1. Les lymphocytes B matures/naïfs se différencient en plasmocytes.

2. Ces plasmocytes subissent une division rapide et une différenciation anormale.

3. Ils migrent et envahissent la moelle osseuse.

4. Ils sécrètent de manière exagérée et inadaptée des immunoglobulines.

Les cellules myélomateuses ne meurent pas, augmentant ainsi la masse tumorale. Leur prolifération est stimulée par des cytokines et facteurs de croissance présents dans le microenvironnement osseux, tels que l'IL-6. L'IL-6 est un stimulant majeur de la prolifération des cellules myélomateuses et de l'activité ostéoclastique. Le TGF-$\beta$1, sécrété par le plasmocyte, stimule la production d'IL-6 et déprime les lymphocytes B et T normaux.

Types de Myélomes selon l'Immunoglobuline Sécrétée

• Myélomes à Ig G : 50 % des cas.

• Myélomes à Ig A : 25 % des cas.

• Myélomes à chaînes légères : 20 à 25 % des cas.

• Myélomes à Ig D : 2 % des cas.

• Autres raretés (double Ig monoclonales, Ig E).

Parfois, le plasmocyte sécrète l'Ig complète et un excès de la chaîne légère. Les myélomes non sécrétants (Ig non synthétisée) et non excrétants (Ig bloquée dans le cytoplasme) sont très rares.

Conséquences de la Prolifération

Liées à l'Immunoglobuline Monoclonale :

• Augmentation de la viscosité sanguine.

• Tableau de cryoglobulinémie de type I si elle précipite à froid.

• Amylose AL (atteinte rénale, cardiaque, digestive).

• Tubulopathie évoluant vers l'insuffisance rénale.

• Neuropathie sensitive dans le syndrome POEMS.

Conséquences sur le Microenvironnement Osseux :

• Étoupement progressif de l'hématopoïèse :

  • Inhibition de la lymphopoïèse B, entraînant une diminution des Ig physiologiques et un déficit de l'immunité humorale, favorisant les infections.

  • Cytopénie(s) : anémie, thrombo/neutropénie.

• Augmentation de la résorption osseuse :

  • Activation des ostéoclastes sous l'effet de l'IL-6, IL-1, TNF (facteurs solubles anciennement regroupés sous le nom d'Osteoclast Activating Factor) au contact des plasmocytes malins.

  • Aboutit à l'ostéolyse par découplage entre les processus de construction et de destruction osseuses.

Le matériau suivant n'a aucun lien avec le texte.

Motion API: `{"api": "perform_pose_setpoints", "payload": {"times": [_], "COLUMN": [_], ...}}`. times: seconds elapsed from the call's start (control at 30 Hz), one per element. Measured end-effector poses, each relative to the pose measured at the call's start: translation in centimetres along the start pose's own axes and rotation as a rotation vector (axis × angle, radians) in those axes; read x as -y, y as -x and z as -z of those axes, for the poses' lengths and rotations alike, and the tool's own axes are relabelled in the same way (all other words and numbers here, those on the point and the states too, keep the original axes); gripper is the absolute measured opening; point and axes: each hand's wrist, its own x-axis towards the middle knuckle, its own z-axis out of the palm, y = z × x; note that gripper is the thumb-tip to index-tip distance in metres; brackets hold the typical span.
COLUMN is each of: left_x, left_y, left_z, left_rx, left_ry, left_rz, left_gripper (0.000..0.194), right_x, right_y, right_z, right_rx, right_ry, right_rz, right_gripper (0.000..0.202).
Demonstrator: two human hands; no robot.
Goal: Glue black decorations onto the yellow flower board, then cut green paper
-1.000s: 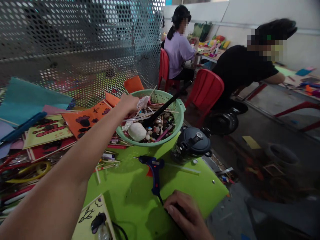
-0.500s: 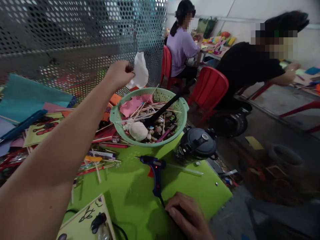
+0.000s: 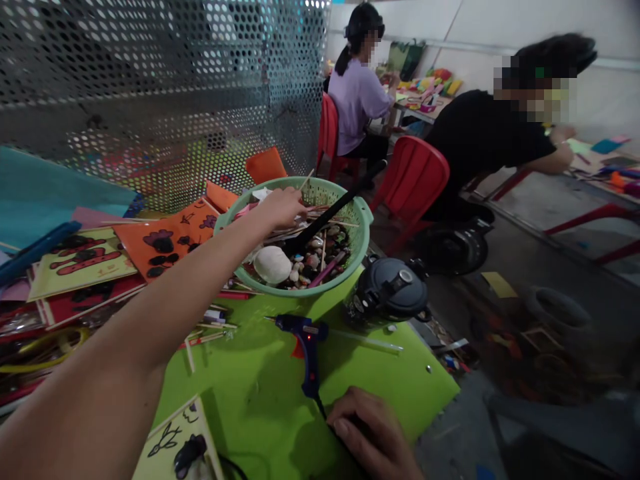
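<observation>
Just above the centre of the frame, a round, pale green, perforated plastic basket (image 3: 320,192) on a bench with a lime-green top (image 3: 250,407). Reaching into it from the lower left with the left hand (image 3: 286,208), back upward and fingers bent down over the jumble; impossible to tell how far closed, or whether around anything. Close by those fingers, thin pale wooden sticks (image 3: 307,180) and a long black rod (image 3: 340,205) slanting out over the rim. Lower in the basket, a smooth, white, rounded lump (image 3: 273,265), small glossy mixed stones (image 3: 313,260) and a slim purple stick (image 3: 329,270).

At the bottom, right of centre, the right hand (image 3: 367,427), resting half-curled beside or on the thin black cord (image 3: 321,407) of a dark blue glue gun (image 3: 306,340); no clear hold visible.

For the wooden sticks: probably light, stiff and easily snapped; best pinched near a free end. For the stones: hard, likely slippery; best taken singly between thumb and fingertips. For the white lump: of unclear material, perhaps soft; best cupped gently. For the basket: likely weighty, with some give at the rim; best held from both sides.
</observation>
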Motion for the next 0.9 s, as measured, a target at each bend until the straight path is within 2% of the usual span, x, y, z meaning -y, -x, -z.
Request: {"api": "perform_pose_setpoints", "payload": {"times": [0.1, 0.17, 0.23, 0.4, 0.5, 0.6, 0.67, 0.73, 0.83, 0.9], "left_x": [-0.3, 0.1, 1.0, 4.1, 5.6, 6.1, 6.1, 5.8, 5.5, 5.4], "left_y": [-0.5, -0.5, -0.3, 1.1, 2.1, 2.9, 3.2, 3.4, 3.9, 4.2], "left_z": [-0.5, -0.1, 0.8, 3.9, 5.1, 5.4, 5.3, 5.0, 4.6, 4.3], "left_rx": [-0.014, -0.034, -0.091, -0.313, -0.382, -0.409, -0.364, -0.264, -0.047, 0.111], "left_ry": [-0.012, -0.007, 0.052, 0.39, 0.503, 0.561, 0.495, 0.363, 0.21, 0.225], "left_rz": [0.023, 0.041, 0.106, 0.384, 0.462, 0.496, 0.496, 0.487, 0.437, 0.355], "left_gripper": [0.026, 0.027, 0.026, 0.025, 0.028, 0.03, 0.033, 0.035, 0.039, 0.042], "right_x": [-0.1, -0.2, -0.2, -0.2, -0.1, 0.3, 0.5, 0.6, 0.4, 0.4], "right_y": [0.0, 0.0, 0.0, 0.1, 0.0, -0.2, -0.2, -0.3, -0.2, -0.1], "right_z": [0.0, 0.1, 0.1, 0.0, 0.0, 0.1, 0.2, 0.2, 0.1, 0.0], "right_rx": [0.001, 0.008, 0.009, -0.001, -0.001, 0.004, 0.007, 0.008, 0.01, 0.017], "right_ry": [-0.016, -0.022, -0.026, -0.032, -0.04, -0.045, -0.048, -0.046, -0.046, -0.051], "right_rz": [-0.004, -0.011, -0.019, 0.006, -0.001, -0.029, -0.033, -0.038, -0.058, -0.064], "right_gripper": [0.017, 0.017, 0.017, 0.016, 0.017, 0.017, 0.019, 0.019, 0.02, 0.021]}}
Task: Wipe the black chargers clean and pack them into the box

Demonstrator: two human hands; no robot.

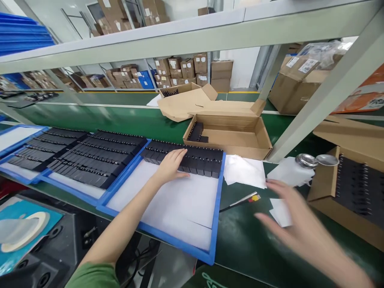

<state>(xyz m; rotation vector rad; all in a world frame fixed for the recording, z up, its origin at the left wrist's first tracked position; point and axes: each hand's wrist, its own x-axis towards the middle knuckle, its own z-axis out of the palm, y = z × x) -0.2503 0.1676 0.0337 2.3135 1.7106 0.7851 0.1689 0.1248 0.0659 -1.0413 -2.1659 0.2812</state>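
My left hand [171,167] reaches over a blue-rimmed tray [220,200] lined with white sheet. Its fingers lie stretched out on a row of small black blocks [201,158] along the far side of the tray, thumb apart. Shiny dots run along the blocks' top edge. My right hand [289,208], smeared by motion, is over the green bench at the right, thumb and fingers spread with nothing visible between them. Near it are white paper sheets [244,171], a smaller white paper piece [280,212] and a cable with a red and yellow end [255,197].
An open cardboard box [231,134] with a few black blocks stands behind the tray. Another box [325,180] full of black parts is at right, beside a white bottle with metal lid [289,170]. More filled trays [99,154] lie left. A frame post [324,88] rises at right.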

Les lésions ostéolytiques prennent une allure micronodulaire disséminée.

  • L'ostéolyse s'associe à une tendance à l'hypercalcémie, qui peut entraîner sa propre symptomatologie et un risque de tubulopathie rénale.

Oncogenèse :

La compréhension des étapes d'oncogenèse du MM permet d'établir un diagnostic moléculaire et de définir des groupes de patients pour le pronostic et la sensibilité aux traitements. L'histoire naturelle du MM est une filiation du stade de gammapathie monoclonale bénigne (MGUS) au stade de myélome osseux, puis de myélome à localisation extramédullaire. Au fur et à mesure, la dépendance au stroma médullaire et aux cytokines (IL-6) diminue, tandis que l'instabilité chromosomique et les mutations s'accumulent, rendant le myélome plus prolifératif, angiogénique et ostéolytique. Des anomalies chromosomiques sont mises en évidence :

• La monosomie 13 par perte d'un chromosome est un événement précoce définissant un sous-groupe de MGUS de mauvais pronostic évoluant en myélome.

• Les translocations chromosomiques :

  • La translocation de la région 14q32 est détectée chez 75 % des patients, impliquant un gène partenaire dans la prolifération cellulaire.

  • Exemples : t(11,14) induit l'hyperexpression de la cycline D1 ; t(4,14) induit l'activation constitutive du récepteur 3 au facteur de croissance FGF. La t(4,14) est exceptionnelle dans les MGUS et définit des MM de mauvais pronostic.

  • Des réarrangements comme la t(8,22) impliquant l'oncogène c-myc surviennent secondairement et sont associés à une hausse de $\beta$2m et à un mauvais pronostic.

II. Signes Cliniques et Paracliniques

1. Circonstances de Découverte (non spécifiques)

• Signes ostéoarticulaires : douleurs osseuses.

• Complications neurologiques : radiculalgies symptomatiques, compressions médullaires, syndrome de la queue de cheval.

• Signes hématologiques : anémie, pancytopénie.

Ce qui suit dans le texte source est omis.